* Problem description *
Reproduce the listing below word for word, with no pictures.
>>>
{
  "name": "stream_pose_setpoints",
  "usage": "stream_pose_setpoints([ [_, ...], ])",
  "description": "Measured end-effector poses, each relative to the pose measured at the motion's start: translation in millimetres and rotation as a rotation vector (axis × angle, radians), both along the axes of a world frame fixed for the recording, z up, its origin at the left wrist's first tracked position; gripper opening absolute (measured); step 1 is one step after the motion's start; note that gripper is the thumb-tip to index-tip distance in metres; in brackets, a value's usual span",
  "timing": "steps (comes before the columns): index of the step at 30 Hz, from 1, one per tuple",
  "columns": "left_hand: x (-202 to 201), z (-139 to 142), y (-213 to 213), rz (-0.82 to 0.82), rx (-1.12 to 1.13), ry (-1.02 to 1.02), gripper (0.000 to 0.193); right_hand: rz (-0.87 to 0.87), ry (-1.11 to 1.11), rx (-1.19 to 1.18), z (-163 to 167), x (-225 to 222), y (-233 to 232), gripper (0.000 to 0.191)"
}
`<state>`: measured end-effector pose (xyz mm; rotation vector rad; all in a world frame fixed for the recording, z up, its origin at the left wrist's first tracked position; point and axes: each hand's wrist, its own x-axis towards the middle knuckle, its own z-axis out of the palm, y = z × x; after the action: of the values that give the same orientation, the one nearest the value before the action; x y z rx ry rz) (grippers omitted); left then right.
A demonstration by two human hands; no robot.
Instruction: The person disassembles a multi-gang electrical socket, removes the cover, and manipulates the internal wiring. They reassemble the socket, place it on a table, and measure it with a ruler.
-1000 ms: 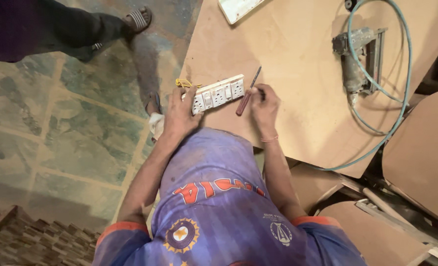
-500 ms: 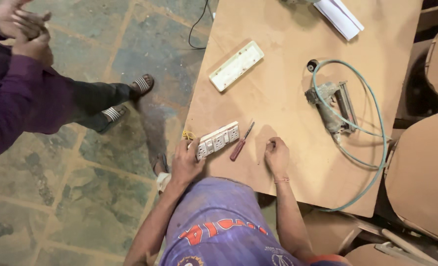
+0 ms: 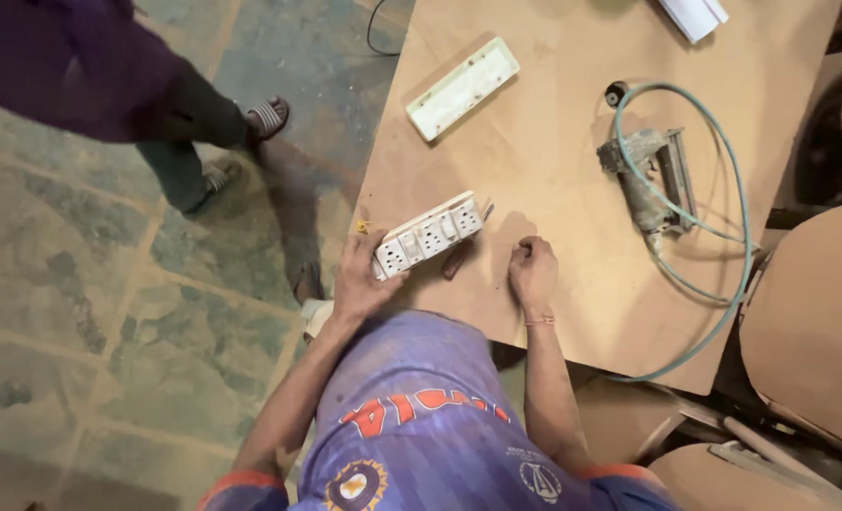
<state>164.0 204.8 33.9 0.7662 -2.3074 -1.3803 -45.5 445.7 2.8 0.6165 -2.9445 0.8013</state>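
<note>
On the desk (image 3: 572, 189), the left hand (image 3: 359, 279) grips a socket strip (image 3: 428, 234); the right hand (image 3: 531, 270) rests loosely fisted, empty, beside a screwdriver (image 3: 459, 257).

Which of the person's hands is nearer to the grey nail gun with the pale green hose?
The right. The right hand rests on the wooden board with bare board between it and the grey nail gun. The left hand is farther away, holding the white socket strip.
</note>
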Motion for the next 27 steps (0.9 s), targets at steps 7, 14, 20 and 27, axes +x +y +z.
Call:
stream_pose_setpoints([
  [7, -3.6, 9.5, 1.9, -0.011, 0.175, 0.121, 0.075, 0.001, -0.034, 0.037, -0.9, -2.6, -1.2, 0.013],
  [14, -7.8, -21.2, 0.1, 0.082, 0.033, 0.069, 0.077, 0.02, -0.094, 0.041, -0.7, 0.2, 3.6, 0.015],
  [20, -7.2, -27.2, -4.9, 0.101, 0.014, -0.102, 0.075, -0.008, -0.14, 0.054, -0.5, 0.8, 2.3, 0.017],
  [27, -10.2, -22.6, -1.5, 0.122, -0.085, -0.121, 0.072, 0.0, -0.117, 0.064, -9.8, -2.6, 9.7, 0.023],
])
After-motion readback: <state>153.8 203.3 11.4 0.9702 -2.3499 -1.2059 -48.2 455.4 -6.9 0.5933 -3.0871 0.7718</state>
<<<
* Result below *
{
  "name": "stream_pose_setpoints",
  "usage": "stream_pose_setpoints([ [_, ...], ])",
  "description": "Measured end-effector poses, each relative to the pose measured at the motion's start: translation in millimetres and rotation as a rotation vector (axis × angle, radians), both along the axes of a world frame fixed for the recording, z up, its origin at the left wrist's first tracked position; gripper opening absolute (measured); step 1 is one step after the motion's start; note that gripper is the thumb-tip to index-tip distance in metres; in brackets, a value's usual span",
  "timing": "steps (comes before the columns): index of the step at 30 Hz, from 1, one per tuple",
  "columns": "left_hand: x (-202 to 201), z (-139 to 142), y (-213 to 213), rz (-0.82 to 0.82), rx (-1.12 to 1.13), ry (-1.02 to 1.02), gripper (0.000 to 0.193); right_hand: rz (-0.87 to 0.87), ry (-1.11 to 1.11), rx (-1.19 to 1.18), z (-163 to 167), x (-225 to 222), y (-233 to 232), gripper (0.000 to 0.191)"
}
`<state>`: measured end-effector pose (xyz mm; rotation vector rad; all in a world frame fixed for the recording, z up, its origin at the left wrist's first tracked position; point and axes: each hand's wrist, its own x-axis towards the middle knuckle, its own z-axis out of the palm, y = z × x; after the action: of the values that give the same orientation, the one nearest the value before the action; x y z rx ry rz) (grippers omitted); left then right.
A demonstration by two human hands; no robot.
Instruction: The person disassembles a multi-gang electrical socket, removes the cover, and manipulates the internal wiring. They reassemble the socket, place it on a table, and measure it with a ruler.
-1000 ms: 
-500 ms: 
+0 ms: 
<state>164.0 204.8 33.9 0.7662 -2.3074 -1.3803 -45.5 445.7 2.8 0.6165 -2.9445 0.8013</state>
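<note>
On the desk (image 3: 572, 189), the left hand (image 3: 359, 279) grips a socket strip (image 3: 428, 234); the right hand (image 3: 531, 270) rests loosely fisted, empty, beside a screwdriver (image 3: 459, 257).

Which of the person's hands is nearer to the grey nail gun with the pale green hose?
The right. The right hand rests on the wooden board with bare board between it and the grey nail gun. The left hand is farther away, holding the white socket strip.
</note>
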Motion for the next 27 steps (0.9 s), targets at steps 7, 14, 20 and 27, axes +x +y +z.
Call:
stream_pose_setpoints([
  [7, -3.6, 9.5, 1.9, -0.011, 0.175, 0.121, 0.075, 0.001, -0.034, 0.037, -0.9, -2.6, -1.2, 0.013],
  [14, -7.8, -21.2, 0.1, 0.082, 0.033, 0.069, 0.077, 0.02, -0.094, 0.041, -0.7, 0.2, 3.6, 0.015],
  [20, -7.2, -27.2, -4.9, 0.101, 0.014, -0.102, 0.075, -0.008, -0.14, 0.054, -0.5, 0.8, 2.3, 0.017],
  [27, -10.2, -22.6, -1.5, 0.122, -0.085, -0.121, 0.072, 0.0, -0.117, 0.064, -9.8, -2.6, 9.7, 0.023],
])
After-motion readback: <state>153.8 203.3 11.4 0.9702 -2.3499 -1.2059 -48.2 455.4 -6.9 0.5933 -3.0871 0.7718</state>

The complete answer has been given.